Crise démocratique dans l’opinion publique
Comme en France et de nombreux pays d’Europe, l’opposition à une immigration de masse fait pourtant consensus dans la population. 6 sondés sur 10 soutiennent la réduction de l’immigration (Deltapoll) et près de 8 sur 10 estiment que le gouvernement échoue dans la gestion de ce phénomène (YouGov).
Ces résultats illustrent la forte inquiétude des Britanniques. A titre comparatif pour la France, 71% des sondés sont favorables à une réduction de l’immigration et 77% constatent l’échec du gouvernement dans sa gestion de ce sujet. Cette opinion est donc communément partagée des deux côtés de la Manche.

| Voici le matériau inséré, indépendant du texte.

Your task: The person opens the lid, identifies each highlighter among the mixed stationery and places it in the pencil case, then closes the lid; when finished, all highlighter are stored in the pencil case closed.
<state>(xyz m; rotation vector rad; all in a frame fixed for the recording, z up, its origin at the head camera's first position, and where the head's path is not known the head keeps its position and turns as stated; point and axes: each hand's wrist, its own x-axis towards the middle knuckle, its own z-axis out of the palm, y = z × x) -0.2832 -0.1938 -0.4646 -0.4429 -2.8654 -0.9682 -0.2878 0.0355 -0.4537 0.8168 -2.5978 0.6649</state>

Une telle crise de confiance se traduit aussi dans le champ des préférences électorales. Le premier sondage évoqué de Deltapoll révèle justement l’importance de la question migratoire et de sa gestion pour les partisans conservateurs. Si 73% d’entre eux sont favorables à une réduction des flux, on atteint 86% chez ceux qui ont voté conservateur en 2019 mais ne soutiennent plus le parti… suggérant ainsi que l’échec d’un contrôle des flux migratoires était l’une des raisons de leur abandon des Tories.
Car si les trois dernières majorités conservatrices ont été élues sur des promesses répétées de réduction notable de l’immigration (David Cameron s’étant engagé dès 2010 à ramener les flux nets à « quelques dizaines de milliers de personnes »), celles-ci n’ont jamais été tenues, suscitant des déceptions parmi les électeurs chez qui cette motivation était centrale – notamment ceux conquis aux travaillistes dans les territoires ouvriers du Nord.
Le Brexit, une déception sur l’immigration ?
L’exécutif avait fait du contrôle des flux migratoires une priorité affichée du Brexit. Or, loin d’en finir avec l’immigration de masse, le Royaume-Uni a connu un solde migratoire net de plus d’un demi-million de personnes (504 000) sur son territoire entre juin 2021 et juin 2022 – sans compter les entrées clandestines. Un nouveau record d’immigration nette, supérieur de 170,000 personnes au précédent record enregistré en 2015/2016, a ainsi été établi…
Le Brexit n’aura-t-il finalement été qu’un leurre concernant la maîtrise des flux migratoires, tant attendue par la population britannique ? S’il a incontestablement offert aux autorités de Londres de forts leviers d’action en la matière (libérés notamment des contraintes issues des traités et de la jurisprudence de l’Union européenne), force est de constater que seule une volonté politique décidée permettrait de les activer efficacement et de répondre à la demande démocratique de contrôle, largement affirmée par la société anglaise.